Ergebnis: Die Hubble-Spannung schrumpft
Das Resultat: Ein Mittelwert der Hubble-Konstante von 70,4 km/s/Mpc – mit einer Unsicherheit von unter 3 %. Damit liegt der neue Wert zwischen den früheren Extremen und reduziert die Spannungen deutlich.
H₀ = 70,4 ± 1,22 (stat.) ± 1,33 (sys.) ± 0,70 km/s/Mpc
Weitere Einzelwerte zeigen ebenfalls eine klare Annäherung:
- TRGB + JWST: 68,81 ± 1,79 km/s/Mpc
- JAGB + JWST: 67,80 ± 2,17 km/s/Mpc
Alle drei Methoden stimmen im Mittel auf unter 1 % überein.
Kein Bruch mit dem Standardmodell
„Diese neuen Beweise deuten darauf hin, dass unser Standardmodell des Universums Bestand hat“, sagte Wendy Freedman.
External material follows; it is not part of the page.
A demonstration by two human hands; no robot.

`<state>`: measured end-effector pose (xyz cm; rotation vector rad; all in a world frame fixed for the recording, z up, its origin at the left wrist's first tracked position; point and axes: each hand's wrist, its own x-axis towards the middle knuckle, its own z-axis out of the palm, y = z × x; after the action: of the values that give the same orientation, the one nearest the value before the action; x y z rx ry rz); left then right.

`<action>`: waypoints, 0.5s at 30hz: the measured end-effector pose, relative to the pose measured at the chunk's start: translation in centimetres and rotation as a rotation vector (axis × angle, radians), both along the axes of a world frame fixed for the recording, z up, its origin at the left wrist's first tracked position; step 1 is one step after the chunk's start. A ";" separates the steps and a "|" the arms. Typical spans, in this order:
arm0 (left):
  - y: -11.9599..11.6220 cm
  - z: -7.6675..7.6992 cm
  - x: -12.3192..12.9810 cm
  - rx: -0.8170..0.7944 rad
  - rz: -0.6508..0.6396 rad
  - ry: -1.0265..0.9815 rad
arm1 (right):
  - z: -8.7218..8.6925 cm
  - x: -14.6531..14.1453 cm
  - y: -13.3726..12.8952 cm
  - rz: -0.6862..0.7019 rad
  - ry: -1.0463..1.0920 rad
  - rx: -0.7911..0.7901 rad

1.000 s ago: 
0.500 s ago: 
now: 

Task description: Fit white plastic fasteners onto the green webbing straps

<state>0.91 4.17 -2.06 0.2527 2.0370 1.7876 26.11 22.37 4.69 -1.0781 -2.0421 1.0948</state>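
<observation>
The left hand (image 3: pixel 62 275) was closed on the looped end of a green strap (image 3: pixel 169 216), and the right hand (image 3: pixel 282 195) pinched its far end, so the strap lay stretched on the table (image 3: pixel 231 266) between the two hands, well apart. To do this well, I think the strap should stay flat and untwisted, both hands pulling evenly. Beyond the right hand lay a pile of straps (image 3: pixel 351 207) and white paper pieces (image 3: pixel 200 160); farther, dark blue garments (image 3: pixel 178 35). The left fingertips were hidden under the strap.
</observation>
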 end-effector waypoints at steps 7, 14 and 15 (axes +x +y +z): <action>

Damit ist die Theorie vom sogenannten ΛCDM-Modell (Lambda Cold Dark Matter) weiterhin tragfähig – ohne dass neue Hypothesen über exotische Teilchen oder veränderte Gravitation notwendig wären.
Bisherige Abweichungen ließen sich wohl hauptsächlich durch systematische Fehler erklären: Staub, Metallgehalt, Kalibrierungsfehler bei Supernovae oder ungeeignete Standardkerzen.
Ausblick: Der Coma-Cluster als nächstes Ziel
Die Ergebnisse sind kein Endpunkt, sondern markieren einen neuen Startpunkt für die Kosmologie. Bereits im nächsten Jahr soll das JWST den Coma-Galaxienhaufen ins Visier nehmen. Ziel: Die Hubble-Konstante direkt zu messen – ohne den Umweg über Supernovae.
„Ich bin optimistisch, dass wir dieses Rätsel in den nächsten Jahren lösen können, da wir die Genauigkeit dieser Messungen weiter verbessern“, so Freedman.